While the player will consume static (HDR10) or dynamic (HDR10+) metadata in video files, if present, to perform optimal tone mapping when it does tone mapping, the values sent to the display in info frames are the static ones you configure for a project since a scene may be composed with multiple medias, each having its own metadata. The Max CLL and Max FALL in this case are your "mastering" values and rendering on screen will be optimal when these values closely match the actual characteristics of the display.

Use HDR content

If target hardware supports HDR, then HDR is preserved fully end‑to‑end upon import; HDR metadata (primaries, transfer function, mastering info) is preserved to ensure correct output. All elements are rendered in high precision to minimize banding.

Supported formats:

  • Video: 10‑bit/12‑bit color depth HEVC (H.265) and AV1. Very heavy formats (e.g., 8K60 HDR AV1) may be transcoded automatically for stable playback.
  • Graphics: AV1 Image File Format (AVIF), PNG, JPEG, and other standard formats with wide-gamut color support

If the target is SDR‑only, then Elementi applies tone mapping and resulting media becomes SDR-safe. Elementi shows a warning whenever tone mapping has been applied.

Use standard content

Non-HDR assets can be used in HDR projects:

  • Existing templates, widgets, SVGs, CSS colors
  • Standard sRGB colors remain visually consistent
  • The HDR pipeline reduces banding and improves gradients

Use WCG Colors

Standard CSS colors work normally. For wide-gamut colors, use:

  • color(display-p3 r g b)
  • color(rec2020 r g b)

Values for red, green, and blue are typically represented as decimals from 0 to 1.

iBX440 player behavior

When playing an HDR project, the iBX440:

  1. Reads the display's EDID.
  2. Detects HDR/WCG support.
  3. Selects HDR10 or HLG mode (10/12‑bit, RGB/YCbCr as appropriate).
  4. If unsupported, falls back to SDR and tone maps content.
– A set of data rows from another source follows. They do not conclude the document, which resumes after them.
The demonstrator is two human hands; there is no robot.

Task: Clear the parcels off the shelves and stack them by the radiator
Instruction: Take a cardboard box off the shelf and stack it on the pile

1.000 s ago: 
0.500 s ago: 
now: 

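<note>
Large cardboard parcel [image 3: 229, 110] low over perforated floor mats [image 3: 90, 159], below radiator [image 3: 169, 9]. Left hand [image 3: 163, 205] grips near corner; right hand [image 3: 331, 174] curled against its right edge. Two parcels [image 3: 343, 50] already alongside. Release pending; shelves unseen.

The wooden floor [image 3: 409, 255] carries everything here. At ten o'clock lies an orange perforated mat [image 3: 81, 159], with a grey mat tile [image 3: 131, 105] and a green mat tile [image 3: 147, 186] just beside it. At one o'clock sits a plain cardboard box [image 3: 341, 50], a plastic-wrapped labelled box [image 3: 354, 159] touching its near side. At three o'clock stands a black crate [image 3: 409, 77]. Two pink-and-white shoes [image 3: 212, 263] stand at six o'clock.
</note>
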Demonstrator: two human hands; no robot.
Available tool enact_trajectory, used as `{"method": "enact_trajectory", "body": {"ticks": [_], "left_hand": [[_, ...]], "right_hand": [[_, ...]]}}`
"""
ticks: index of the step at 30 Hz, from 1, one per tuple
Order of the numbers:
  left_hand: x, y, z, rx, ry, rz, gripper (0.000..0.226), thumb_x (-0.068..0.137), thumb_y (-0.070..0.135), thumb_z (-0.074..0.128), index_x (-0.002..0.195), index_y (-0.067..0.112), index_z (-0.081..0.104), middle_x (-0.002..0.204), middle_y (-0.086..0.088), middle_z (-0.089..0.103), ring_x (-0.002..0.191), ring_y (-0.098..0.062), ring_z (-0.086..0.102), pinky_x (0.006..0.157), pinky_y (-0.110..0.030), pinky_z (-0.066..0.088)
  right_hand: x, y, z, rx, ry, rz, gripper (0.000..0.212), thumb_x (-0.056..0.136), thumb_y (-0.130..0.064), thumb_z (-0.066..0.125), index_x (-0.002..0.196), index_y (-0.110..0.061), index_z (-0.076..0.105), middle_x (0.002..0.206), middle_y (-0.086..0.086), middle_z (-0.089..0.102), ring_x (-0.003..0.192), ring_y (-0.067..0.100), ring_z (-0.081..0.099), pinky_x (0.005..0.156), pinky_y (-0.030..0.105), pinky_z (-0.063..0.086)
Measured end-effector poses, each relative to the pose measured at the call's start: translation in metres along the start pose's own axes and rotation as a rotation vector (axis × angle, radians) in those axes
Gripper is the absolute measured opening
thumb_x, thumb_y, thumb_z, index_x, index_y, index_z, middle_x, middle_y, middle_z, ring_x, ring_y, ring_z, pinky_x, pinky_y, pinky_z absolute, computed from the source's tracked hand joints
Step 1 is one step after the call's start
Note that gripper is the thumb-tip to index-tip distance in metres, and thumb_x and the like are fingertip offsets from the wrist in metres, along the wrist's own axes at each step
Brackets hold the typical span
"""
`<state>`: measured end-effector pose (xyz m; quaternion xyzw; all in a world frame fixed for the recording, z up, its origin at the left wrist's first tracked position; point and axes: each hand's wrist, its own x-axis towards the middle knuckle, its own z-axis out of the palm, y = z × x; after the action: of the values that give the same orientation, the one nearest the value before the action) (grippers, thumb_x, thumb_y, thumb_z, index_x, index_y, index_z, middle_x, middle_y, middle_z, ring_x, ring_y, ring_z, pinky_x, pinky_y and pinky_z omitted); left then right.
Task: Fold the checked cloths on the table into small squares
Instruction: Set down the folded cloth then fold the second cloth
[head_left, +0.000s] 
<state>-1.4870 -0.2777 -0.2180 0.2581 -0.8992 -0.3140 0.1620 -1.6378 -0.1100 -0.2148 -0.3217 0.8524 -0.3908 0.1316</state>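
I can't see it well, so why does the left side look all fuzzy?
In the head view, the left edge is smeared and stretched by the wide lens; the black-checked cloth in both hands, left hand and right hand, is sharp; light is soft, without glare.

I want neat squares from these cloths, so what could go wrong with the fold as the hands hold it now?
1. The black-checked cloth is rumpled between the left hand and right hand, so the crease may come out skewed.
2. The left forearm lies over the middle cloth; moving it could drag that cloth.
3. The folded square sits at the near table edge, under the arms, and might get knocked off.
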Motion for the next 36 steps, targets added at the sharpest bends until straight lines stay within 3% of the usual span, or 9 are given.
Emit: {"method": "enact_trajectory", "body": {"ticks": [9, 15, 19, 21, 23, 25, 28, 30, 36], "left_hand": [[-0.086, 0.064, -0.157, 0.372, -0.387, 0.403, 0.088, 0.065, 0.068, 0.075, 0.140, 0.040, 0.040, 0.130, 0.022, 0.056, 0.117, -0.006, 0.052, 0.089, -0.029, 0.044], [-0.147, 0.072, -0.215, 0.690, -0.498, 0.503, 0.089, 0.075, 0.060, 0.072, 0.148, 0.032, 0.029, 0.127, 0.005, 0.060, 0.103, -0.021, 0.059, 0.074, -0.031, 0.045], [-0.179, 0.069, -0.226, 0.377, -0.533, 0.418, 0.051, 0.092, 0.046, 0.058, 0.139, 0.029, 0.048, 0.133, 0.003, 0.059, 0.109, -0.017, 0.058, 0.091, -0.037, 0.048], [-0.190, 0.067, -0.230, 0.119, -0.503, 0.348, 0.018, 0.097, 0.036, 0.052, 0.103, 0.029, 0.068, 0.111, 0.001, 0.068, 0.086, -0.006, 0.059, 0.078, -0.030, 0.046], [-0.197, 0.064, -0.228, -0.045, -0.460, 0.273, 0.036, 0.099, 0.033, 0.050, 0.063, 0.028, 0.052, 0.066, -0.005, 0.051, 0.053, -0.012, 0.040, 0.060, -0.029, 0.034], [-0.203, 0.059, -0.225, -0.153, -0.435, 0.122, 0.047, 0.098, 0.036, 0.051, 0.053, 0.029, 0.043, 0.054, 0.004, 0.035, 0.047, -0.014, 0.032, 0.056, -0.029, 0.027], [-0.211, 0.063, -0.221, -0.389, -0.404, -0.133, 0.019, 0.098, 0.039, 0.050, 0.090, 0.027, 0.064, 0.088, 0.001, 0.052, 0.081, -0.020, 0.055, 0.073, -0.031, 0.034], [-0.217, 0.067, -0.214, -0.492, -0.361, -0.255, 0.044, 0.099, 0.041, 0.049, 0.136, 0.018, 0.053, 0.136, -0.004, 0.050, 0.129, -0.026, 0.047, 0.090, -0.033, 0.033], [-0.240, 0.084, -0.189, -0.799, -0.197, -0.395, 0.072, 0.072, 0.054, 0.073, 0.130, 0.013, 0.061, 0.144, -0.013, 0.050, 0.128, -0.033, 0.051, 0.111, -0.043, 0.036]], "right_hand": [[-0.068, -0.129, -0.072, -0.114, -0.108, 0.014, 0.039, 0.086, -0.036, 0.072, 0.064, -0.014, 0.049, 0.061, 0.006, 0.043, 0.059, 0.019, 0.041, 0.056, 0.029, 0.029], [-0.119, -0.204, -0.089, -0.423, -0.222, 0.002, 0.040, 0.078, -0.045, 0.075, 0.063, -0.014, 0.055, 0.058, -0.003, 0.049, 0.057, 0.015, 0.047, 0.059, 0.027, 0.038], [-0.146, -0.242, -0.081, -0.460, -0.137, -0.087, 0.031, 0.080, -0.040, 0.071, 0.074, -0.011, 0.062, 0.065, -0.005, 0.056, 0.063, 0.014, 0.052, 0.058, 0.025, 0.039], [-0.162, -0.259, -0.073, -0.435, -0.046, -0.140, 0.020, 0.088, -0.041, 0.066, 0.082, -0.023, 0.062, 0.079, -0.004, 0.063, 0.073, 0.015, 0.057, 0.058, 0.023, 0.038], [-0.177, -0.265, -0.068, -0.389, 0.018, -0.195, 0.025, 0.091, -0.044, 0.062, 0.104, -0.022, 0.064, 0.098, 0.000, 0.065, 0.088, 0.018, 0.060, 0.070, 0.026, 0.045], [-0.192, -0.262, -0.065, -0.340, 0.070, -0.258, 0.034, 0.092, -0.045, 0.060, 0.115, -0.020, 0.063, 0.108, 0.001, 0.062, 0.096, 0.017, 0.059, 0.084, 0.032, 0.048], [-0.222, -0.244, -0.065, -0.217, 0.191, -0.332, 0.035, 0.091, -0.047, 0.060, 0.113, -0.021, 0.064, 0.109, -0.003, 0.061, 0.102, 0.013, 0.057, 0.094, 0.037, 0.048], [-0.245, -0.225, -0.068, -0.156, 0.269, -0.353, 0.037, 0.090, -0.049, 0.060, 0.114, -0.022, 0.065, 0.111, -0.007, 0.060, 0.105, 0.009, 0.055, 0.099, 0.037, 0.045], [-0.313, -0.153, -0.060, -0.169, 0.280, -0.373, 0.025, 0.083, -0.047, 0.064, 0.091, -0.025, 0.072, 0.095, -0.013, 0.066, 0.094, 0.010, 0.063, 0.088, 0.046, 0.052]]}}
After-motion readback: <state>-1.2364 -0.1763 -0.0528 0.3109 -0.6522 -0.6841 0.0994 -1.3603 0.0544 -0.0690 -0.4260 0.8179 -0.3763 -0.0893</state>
The player reacts to display hot-plug events as usual, just that after each event, the player recalculates HDR capability and re-applies the correct output mode.

Diagnostics and verification

HDR output status

The Status API info or get_info RPC command shows:

  • HDR vs SDR mode
  • Bits per channel
  • Color format
  • Active HDR standard (PQ/HLG)

Useful for integrators ensuring correct setup.

Snapshots

The iBX440 supports:

  • JPEG snapshots with embedded ICC profile, available in Control Center and via the Status API.
  • 16‑bit PNG snapshots for diagnostics (gradients, tone mapping evaluation) via the Pull Mode's upload action – to get a PNG file, use -snapshot shortcut followed by a destination file name with a .png extension.

These help in comparing displays, tuning HDR parameters, or sharing issues with support.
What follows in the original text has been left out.